I also tried a bite of Royer's strawberry rhubarb pie. This pie had an amazingly dense, toothsome texture that left me dreaming about it weeks later.

Royer's thrives because it is a destination for tourists from Austin and Houston who want upscale food somewhere in between. It is run by expatriates from the city, trying to establish a great restaurant in a small town.


Another alternative to chains in some small towns is the small-town local restaurant that survives the chains because it is so much better.

Schulenburg, Texas, which sits mid-way between Houston and San Antonio, has some great German food. A few months ago, I returned to a long-time favorite -- the classic German/Texas diner named Frank's. Besides burgers and steaks, Franks has five or or six daily specials that often include barbecue, chicken fried steak, or German sausage with German-style potato salad and sauerkraut. I especially like the sauerkraut.

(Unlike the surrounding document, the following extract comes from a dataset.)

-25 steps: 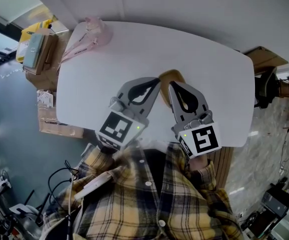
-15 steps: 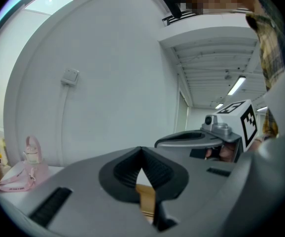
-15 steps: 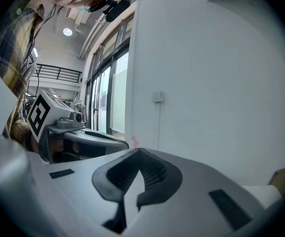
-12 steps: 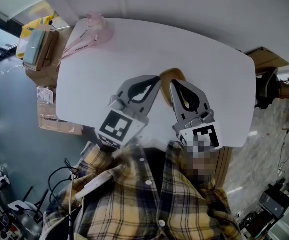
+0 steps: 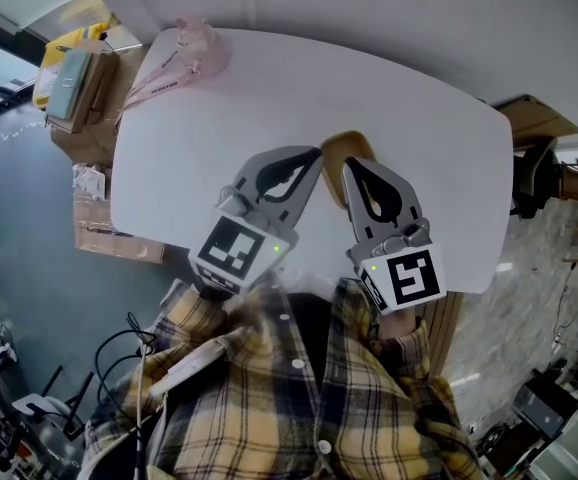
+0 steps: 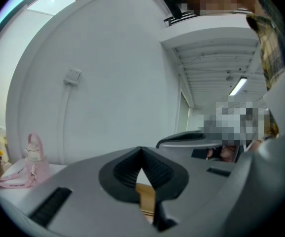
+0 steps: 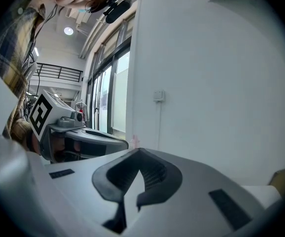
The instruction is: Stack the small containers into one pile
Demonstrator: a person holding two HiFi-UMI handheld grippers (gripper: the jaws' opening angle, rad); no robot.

Franks also has some very good pies, much lighter in texture than the pie at Royers.

Frank's is a traditional slice of Germany-to-Texas immigrant culture that has not been rubbed out by the Walmartization of small-town Texas. It successfully competes with the local chain restaurants and hopefully will outlive all of them.

Monday, July 02, 2007


If you are a fan of cooking, I recommend the new Disney/Pixar cartoon Ratatouille.

No, I am not going to start reviewing films here. But I should mention this little cartoon because it is such a remarkable film about the joy of food, learning how to cook, the formal roles and hierarchy of a traditional French restaurant kitchen, and modern trends in our food culture.

The first major American film about cooking and restaurants

First, it is remarkable that a major studio even released a movie about cooking and restaurants. Yes, there have been some small independent and foreign films about cooking: Big Night, Like Water for Chocolate, Eat Drink Man Woman, Babette's Feast, What's Cooking. One major American film, Chocolat, remade a French film that dealt with making candy. But Ratatouille is the only major release I know that focuses on chefs and cooking.

Ratatouille reflects the rise of television cooking shows and the celebrity chef. The movie begins with the main character -- who happens to be a rat -- learning to cook by watching a TV cooking show. The TV chef's cookbook, "Anyone can cook," has an almost Biblical imporance. It is reminiscent of Julia Child. It also reflects the modern wave of home cooking -- Food Network, Williams Sonoma, Sur La Table, and so many bestselling cookbooks for the home chef.

Ratatouille also deals with a celebrity chef whose name and image are used to sell mass-produced frozen foods, including burritos and corn dogs. Think Wolfgang Puck.

Starting a cuilinary debate

The second remarkable aspect of Ratatouille is that it introduces important issues in contemporary restaurant cooking. It asks big questions, such as:

-Is food is just fuel for the body, or is it art for the mind?

-Does a great chef need formal training or can anyone be a chef?

-Is it more important to follow the traditional recipe or experiment?

-Does a famous chef give up integrity by marketing fast frozen foods?

-Should the head chef always get the public credit for great dishes in a restaurant?

-What is more important: fame and Michelin stars, or making great food?

Of course, keep in mind that Ratatouille is just a Disney cartoon. It cannot afford to address these issues in too much depth. And the answers it gives are a little too pat. But the fact that a popular movie even raises these issues is ground breaking.

Visualizing taste

The other remarkable accomplishment of Ratatouille is how the film uses animation to visualize the sensation of taste. When different characters eat a dish, the character appears in front of a black backdrop and different colors, representing each distinct flavor, begin to swirl around the character's image as they describe the flavors. It is some of the most remarkably artistic animation since Fantasia. It is perhaps the best visual representation of the sensation of tasting that I have seen in any film.

If I were a film critic, I might talk about character development, the amazing animation, and the humor that made me and my daughter laugh out loud. But I know less about film than I know about food.

I enjoyed Ratatouille mostly for the food.